Task goal: Return the entries in full, exactly as written.
─── Records to process ───
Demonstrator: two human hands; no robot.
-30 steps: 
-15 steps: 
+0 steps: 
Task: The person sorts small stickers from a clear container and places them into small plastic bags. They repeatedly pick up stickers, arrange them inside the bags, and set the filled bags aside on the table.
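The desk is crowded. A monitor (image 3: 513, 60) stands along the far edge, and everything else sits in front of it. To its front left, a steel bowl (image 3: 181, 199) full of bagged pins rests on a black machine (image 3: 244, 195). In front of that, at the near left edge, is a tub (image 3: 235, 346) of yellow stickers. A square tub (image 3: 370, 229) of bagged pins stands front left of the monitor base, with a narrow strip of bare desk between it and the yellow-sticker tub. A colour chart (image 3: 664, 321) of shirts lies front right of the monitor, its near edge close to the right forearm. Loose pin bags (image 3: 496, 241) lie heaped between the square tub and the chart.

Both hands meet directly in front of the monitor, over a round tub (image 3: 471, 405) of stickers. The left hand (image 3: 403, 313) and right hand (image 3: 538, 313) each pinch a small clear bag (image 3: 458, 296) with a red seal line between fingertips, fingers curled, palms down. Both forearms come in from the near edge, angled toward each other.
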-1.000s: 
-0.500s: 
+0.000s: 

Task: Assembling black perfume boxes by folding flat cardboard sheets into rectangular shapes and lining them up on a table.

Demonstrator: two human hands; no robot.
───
Solution for this task:
Demonstrator: two human hands; no robot.
-30 steps: 
-15 steps: 
+0 steps: 
Task: The person sorts small stickers from a clear container and places them into small plastic bags. They repeatedly pick up stickers, arrange them inside the bags, and set the filled bags aside on the table.
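The desk is crowded. A monitor (image 3: 513, 60) stands along the far edge, and everything else sits in front of it. To its front left, a steel bowl (image 3: 181, 199) full of bagged pins rests on a black machine (image 3: 244, 195). In front of that, at the near left edge, is a tub (image 3: 235, 346) of yellow stickers. A square tub (image 3: 370, 229) of bagged pins stands front left of the monitor base, with a narrow strip of bare desk between it and the yellow-sticker tub. A colour chart (image 3: 664, 321) of shirts lies front right of the monitor, its near edge close to the right forearm. Loose pin bags (image 3: 496, 241) lie heaped between the square tub and the chart.

Both hands meet directly in front of the monitor, over a round tub (image 3: 471, 405) of stickers. The left hand (image 3: 403, 313) and right hand (image 3: 538, 313) each pinch a small clear bag (image 3: 458, 296) with a red seal line between fingertips, fingers curled, palms down. Both forearms come in from the near edge, angled toward each other.
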-1.000s: 
-0.500s: 
+0.000s: 

Task: Assembling black perfume boxes by folding flat cardboard sheets into rectangular shapes and lining them up on a table.

Demonstrator: two human hands; no robot.

For this exercise, nothing further remains to be done.